Sem essa oportunidade de se expandir, teria permanecido como uma simples dissidência dentro do judaísmo, em vez de se tornar uma religião invasora e, o que é pior, uma religião da propaganda. Todos os meios se justificavam para recrutar, para reforçar e para expandir até mesmo essas bajulações diárias cujo aparato era uma ofensa tanto para os pagãos quanto para os deuses olímpicos.
O paganismo não elidia a morte, mas tinha o cuidado de não deixá-la à mostra. Para o paganismo, era um princípio fundamental supor que a morte não é consoante com o dia claro, que a morte é um insulto à luz. A morte pertencia à noite e aos deuses infernais. Os galileus encheram os sepulcros, diz Juliano, que nunca chama Jesus a não ser de “o morto”. Para os pagãos dignos do nome, a nova superstição podia parecer apenas uma exploração, um aproveitamento do repulsivo. Tanto mais amargamente iriam deplorar o progresso que ela estava a fazer em cada setor.
Autor: E. M. Cioran, The New Gods, tradução de Renato Suttana.

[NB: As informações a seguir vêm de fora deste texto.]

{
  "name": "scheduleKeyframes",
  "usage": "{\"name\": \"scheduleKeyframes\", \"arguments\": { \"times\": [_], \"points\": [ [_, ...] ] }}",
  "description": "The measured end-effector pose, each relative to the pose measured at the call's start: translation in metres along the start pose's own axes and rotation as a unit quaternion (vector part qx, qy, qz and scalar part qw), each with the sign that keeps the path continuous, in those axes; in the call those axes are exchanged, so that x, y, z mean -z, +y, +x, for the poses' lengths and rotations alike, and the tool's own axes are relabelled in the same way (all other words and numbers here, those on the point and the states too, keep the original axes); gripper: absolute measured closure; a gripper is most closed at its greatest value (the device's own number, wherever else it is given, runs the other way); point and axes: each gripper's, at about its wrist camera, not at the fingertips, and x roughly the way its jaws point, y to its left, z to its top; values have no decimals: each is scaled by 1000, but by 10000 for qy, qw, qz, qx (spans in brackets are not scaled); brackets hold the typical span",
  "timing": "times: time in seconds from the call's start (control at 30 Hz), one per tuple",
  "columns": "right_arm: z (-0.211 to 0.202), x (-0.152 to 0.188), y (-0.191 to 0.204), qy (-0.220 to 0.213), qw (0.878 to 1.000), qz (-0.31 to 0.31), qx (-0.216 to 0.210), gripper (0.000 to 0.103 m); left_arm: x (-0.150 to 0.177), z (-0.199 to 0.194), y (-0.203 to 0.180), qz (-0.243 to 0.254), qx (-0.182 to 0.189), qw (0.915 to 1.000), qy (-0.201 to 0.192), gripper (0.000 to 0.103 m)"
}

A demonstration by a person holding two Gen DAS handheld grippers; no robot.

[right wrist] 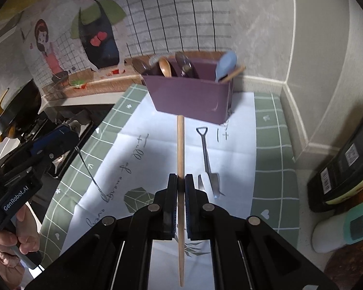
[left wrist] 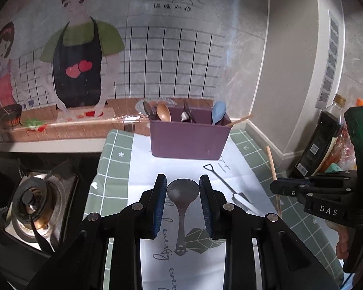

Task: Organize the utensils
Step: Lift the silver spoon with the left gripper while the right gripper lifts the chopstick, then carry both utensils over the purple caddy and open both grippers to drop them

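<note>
Left tool (left wrist: pixel 183 193) clamped on a dark metal spoon (left wrist: pixel 182 194), pads at either side of the bowl, handle hanging toward the camera. Only the right view shows the spoon from the side, lifted off the desk (right wrist: pixel 273 149). Right tool (right wrist: pixel 180 183) pinched together on a wooden chopstick (right wrist: pixel 180 159), tip aimed at the purple bin (right wrist: pixel 191 99). A shovel-shaped spoon (right wrist: pixel 207 159) lies flat on the white paper (right wrist: pixel 239 145), just right of the chopstick. Bin farther back holds a wooden spoon (right wrist: pixel 165 67) and blue spoon (right wrist: pixel 226 65). Gas burner (left wrist: pixel 34 203) shows clearly in the left view only
</note>
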Motion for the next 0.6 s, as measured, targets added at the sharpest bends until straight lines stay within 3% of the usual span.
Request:
{"name": "scheduleKeyframes", "arguments": {
  "times": [0.23, 0.47, 0.6],
  "points": [
    [-38, -20, 11, -415, 9990, -141, -45, 98, -37, -40, -15, 129, 125, 9992, -354, 74],
    [-107, -86, 24, -1454, 9883, -435, 150, 98, -135, -83, -15, 22, 685, 9914, -1114, 74],
    [-141, -139, 23, -2088, 9766, -409, 301, 98, -185, -91, -16, 174, 663, 9846, -1607, 74]
  ]
}}
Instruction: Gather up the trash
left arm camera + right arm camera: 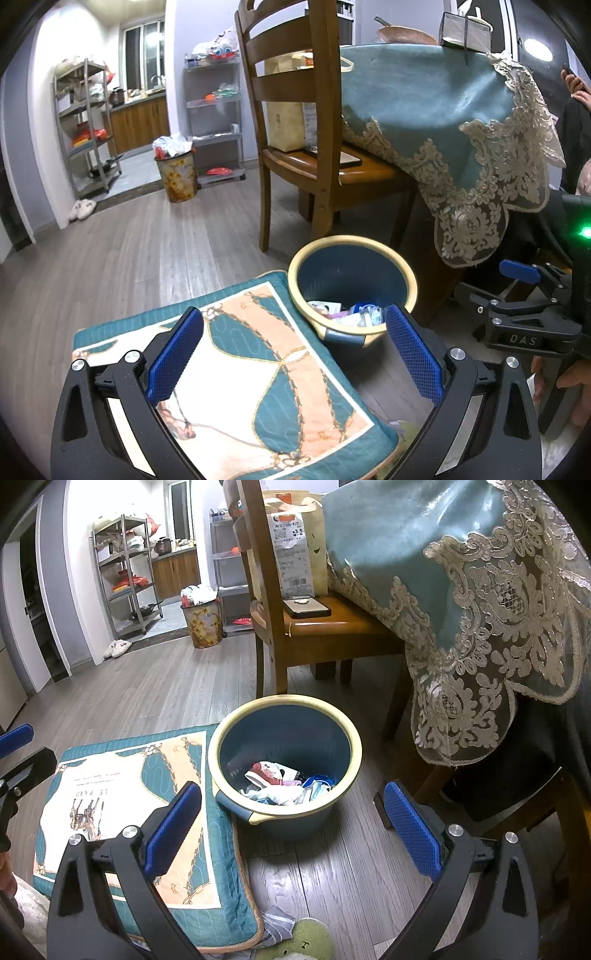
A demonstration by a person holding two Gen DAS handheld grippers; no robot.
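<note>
I hold both grippers, left point(293, 354) and right point(291, 830), fingers wide apart, empty, bin point(284, 760) ahead; cushion point(122, 812) reads "LE PARD".

Left gripper point(293, 354) wide open over a cushion point(258, 369) on the floor point(129, 258), holding nothing. Bin point(352, 291) touching the cushion's far right corner, trash point(347, 312) at its bottom. Right gripper point(517, 295) at the right edge, beside the bin. Chair point(314, 147) behind, against a cloth-draped table point(443, 110).
</note>
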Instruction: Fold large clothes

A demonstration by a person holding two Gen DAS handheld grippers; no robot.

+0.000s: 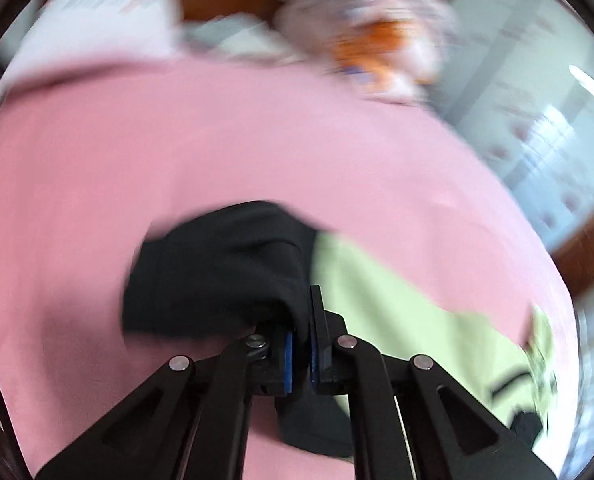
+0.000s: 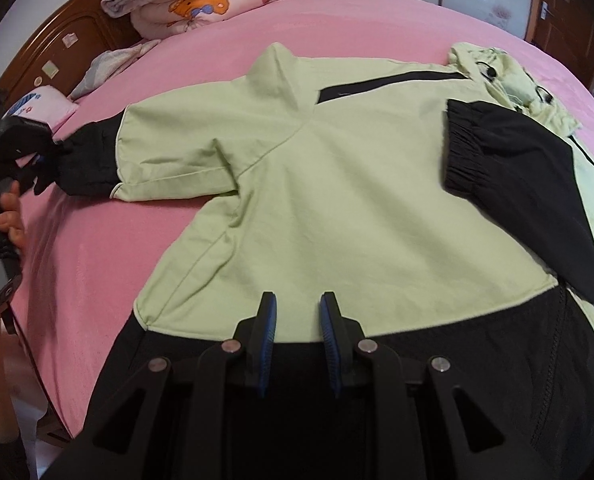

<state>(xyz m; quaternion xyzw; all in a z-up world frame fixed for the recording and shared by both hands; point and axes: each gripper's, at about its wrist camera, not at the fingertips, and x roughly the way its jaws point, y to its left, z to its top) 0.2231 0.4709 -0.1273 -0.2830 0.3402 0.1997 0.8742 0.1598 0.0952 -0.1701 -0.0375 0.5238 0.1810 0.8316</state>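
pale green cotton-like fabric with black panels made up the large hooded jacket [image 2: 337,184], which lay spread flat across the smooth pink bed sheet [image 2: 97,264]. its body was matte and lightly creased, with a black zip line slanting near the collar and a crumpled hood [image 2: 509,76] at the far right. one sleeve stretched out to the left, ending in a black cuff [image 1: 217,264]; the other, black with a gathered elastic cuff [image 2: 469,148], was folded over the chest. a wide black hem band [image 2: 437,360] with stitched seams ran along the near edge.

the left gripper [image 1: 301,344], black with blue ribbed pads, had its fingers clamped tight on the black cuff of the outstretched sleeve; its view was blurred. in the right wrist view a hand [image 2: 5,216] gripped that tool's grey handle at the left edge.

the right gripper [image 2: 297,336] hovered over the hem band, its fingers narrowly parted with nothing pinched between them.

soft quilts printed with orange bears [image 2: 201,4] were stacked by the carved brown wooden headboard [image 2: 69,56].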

Nota da casa: Eu não concordo com o autor quanto a falta de fé dos Pagãos ou que a fé seja uma invenção Cristã. O que se pode anotar são as diferenças na manifestação da crença/fé: entre os Cristãos a fé é manifestada de uma forma submissa, os crentes precisam rastejar para adorar ao Deus Cristão; os Pagãos adoram a seus Deuses os olhando nos olhos. Também não concordo com o autor quanto o Cristianismo ser uma "ameaça" por ser "estrangeiro", o que se pode anotar é que a doutrina Cristã possui elementos que a tornam peculiarmente perniciosa à humanidade.